-- TASK DESCRIPTION --
Only lines that contain the string "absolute" should be returned from the material below.
────────
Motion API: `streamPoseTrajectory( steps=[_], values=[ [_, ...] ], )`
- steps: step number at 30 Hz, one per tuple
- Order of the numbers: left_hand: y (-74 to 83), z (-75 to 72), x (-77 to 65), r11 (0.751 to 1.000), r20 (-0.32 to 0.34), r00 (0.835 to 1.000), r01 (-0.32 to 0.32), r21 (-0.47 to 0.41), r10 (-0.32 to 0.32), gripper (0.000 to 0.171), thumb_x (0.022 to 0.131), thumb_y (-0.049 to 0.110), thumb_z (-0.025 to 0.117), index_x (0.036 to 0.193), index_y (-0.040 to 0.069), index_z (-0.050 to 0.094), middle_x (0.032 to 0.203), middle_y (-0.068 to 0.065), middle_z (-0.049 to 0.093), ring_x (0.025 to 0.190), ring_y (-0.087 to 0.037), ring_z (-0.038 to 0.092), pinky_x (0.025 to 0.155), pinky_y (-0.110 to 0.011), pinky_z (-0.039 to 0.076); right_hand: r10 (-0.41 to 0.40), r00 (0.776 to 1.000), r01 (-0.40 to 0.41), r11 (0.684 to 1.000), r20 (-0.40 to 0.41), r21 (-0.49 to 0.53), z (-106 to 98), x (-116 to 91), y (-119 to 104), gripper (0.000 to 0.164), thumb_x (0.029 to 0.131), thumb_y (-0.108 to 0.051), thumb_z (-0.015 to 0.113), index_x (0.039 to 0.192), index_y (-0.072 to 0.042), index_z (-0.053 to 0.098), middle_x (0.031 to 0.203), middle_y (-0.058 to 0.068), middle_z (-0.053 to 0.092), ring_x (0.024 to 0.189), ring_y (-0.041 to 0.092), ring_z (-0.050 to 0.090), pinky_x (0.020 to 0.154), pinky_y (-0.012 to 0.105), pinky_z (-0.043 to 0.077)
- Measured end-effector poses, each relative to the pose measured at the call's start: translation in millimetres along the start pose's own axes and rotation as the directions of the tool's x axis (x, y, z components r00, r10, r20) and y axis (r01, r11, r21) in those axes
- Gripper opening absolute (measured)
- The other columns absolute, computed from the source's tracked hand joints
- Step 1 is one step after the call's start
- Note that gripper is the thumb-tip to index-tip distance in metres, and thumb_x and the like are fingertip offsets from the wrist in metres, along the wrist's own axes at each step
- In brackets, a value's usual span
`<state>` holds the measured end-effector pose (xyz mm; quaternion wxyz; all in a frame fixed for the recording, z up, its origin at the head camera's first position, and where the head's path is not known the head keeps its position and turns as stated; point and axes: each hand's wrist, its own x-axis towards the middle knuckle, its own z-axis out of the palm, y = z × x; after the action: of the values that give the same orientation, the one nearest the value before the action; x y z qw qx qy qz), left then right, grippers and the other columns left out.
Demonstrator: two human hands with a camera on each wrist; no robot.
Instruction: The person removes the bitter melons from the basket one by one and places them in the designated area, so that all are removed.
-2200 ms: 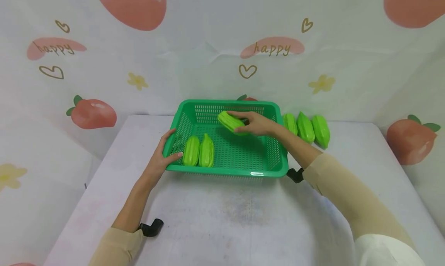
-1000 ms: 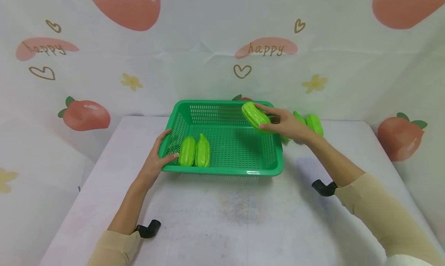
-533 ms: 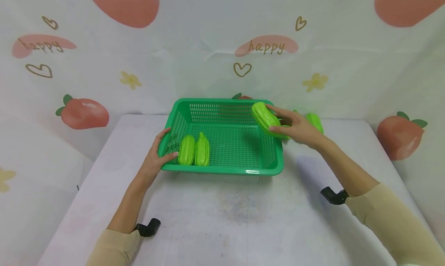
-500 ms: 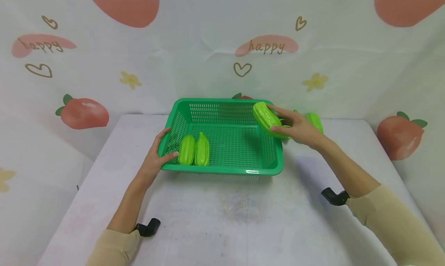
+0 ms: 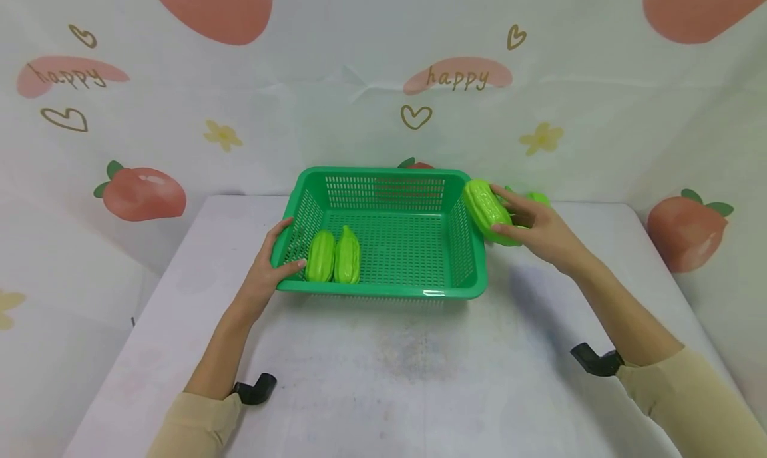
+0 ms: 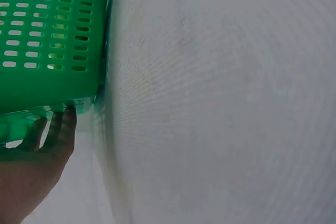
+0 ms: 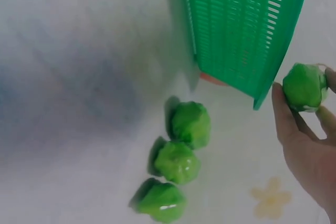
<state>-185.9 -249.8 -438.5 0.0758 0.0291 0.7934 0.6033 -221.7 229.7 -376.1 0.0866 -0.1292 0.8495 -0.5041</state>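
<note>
A green slotted plastic basket (image 5: 383,290) sits on the table, its left rim gripped by my left hand (image 5: 262,277), thumb over the inside and fingers along the outside. Inside, near that thumb, two bright green ridged bitter melons (image 5: 347,257) lie side by side. My right hand (image 5: 542,231) holds another bitter melon (image 5: 484,208) between thumb and fingers, raised at the basket's right rim. In the right wrist view this held melon (image 7: 303,87) shows end-on, higher than the tabletop and just outside the basket wall (image 7: 231,30).
Three more bitter melons (image 7: 177,162) stand in a row on the table right of the basket, mostly covered by my right hand in the head view. A printed cloth backdrop (image 5: 335,112) rises behind the table (image 5: 383,391). Black wrist mounts (image 5: 256,390) stick out near the sleeves.
My right hand has carried the bitter melon rightward from over the basket's middle to its right rim. My left hand stays on the rim, and the two melons inside lie as before.
</note>
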Motion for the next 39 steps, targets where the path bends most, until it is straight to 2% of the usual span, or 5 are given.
streamPoseTrajectory(
  steps=[7, 13, 22, 30, 39],
  values=[
    [0.6, 0.4, -0.7, 1.000, -0.002, 1.000, -0.003, 0.004, 0.003, 0.082, 0.096, 0.019, 0.063, 0.159, 0.035, 0.014, 0.164, -0.005, 0.008, 0.145, -0.033, 0.015, 0.111, -0.060, 0.016, 0.024, 0.999, -0.025, 1.000, -0.039, -0.019, -2, -14, 7, 0.069, 0.096, -0.028, 0.068, 0.155, -0.034, 0.033, 0.139, 0.020, 0.053, 0.121, 0.031, 0.056, 0.080, 0.019, 0.049],
    [0.4, 0.2, -0.3, 1.000, -0.004, 1.000, -0.001, 0.003, 0.001, 0.082, 0.095, 0.020, 0.064, 0.159, 0.036, 0.014, 0.164, -0.004, 0.008, 0.144, -0.032, 0.016, 0.111, -0.060, 0.016, 0.033, 0.998, -0.034, 0.999, -0.045, -0.020, -1, -24, 17, 0.070, 0.096, -0.029, 0.068, 0.156, -0.033, 0.032, 0.139, 0.021, 0.054, 0.116, 0.016, 0.056, 0.080, 0.018, 0.049],
    [0.5, 0.0, 0.0, 1.000, -0.002, 1.000, 0.001, 0.003, -0.001, 0.083, 0.095, 0.022, 0.065, 0.159, 0.035, 0.013, 0.164, -0.005, 0.007, 0.144, -0.034, 0.015, 0.111, -0.060, 0.016, 0.102, 0.994, -0.105, 0.993, -0.043, -0.057, 4, -40, 29, 0.070, 0.097, -0.034, 0.066, 0.157, -0.033, 0.030, 0.138, 0.020, 0.055, 0.129, 0.033, 0.049, 0.082, 0.016, 0.045],
    [0.1, 1.7, -1.1, 1.000, -0.005, 1.000, -0.002, -0.007, 0.002, 0.083, 0.096, 0.018, 0.064, 0.159, 0.036, 0.014, 0.165, -0.003, 0.007, 0.146, -0.033, 0.013, 0.112, -0.060, 0.013, 0.156, 0.987, -0.160, 0.983, -0.042, -0.089, 12, -51, 47, 0.073, 0.096, -0.039, 0.066, 0.158, -0.031, 0.028, 0.139, 0.023, 0.054, 0.132, 0.037, 0.048, 0.097, 0.052, 0.043],
    [0.1, 0.6, -1.8, 1.000, -0.008, 1.000, 0.004, 0.008, -0.004, 0.083, 0.095, 0.023, 0.065, 0.159, 0.036, 0.013, 0.164, -0.005, 0.008, 0.144, -0.033, 0.015, 0.111, -0.060, 0.016, 0.182, 0.982, -0.186, 0.980, -0.058, -0.074, 22, -61, 57, 0.075, 0.095, -0.040, 0.067, 0.158, -0.028, 0.028, 0.140, 0.024, 0.053, 0.131, 0.037, 0.049, 0.086, 0.021, 0.046]
  ],
)
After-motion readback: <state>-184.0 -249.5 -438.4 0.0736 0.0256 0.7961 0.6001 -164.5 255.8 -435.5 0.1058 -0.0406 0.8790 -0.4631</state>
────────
-- SOLUTION --
- Gripper opening absolute (measured)
- The other columns absolute, computed from the source's tracked hand joints

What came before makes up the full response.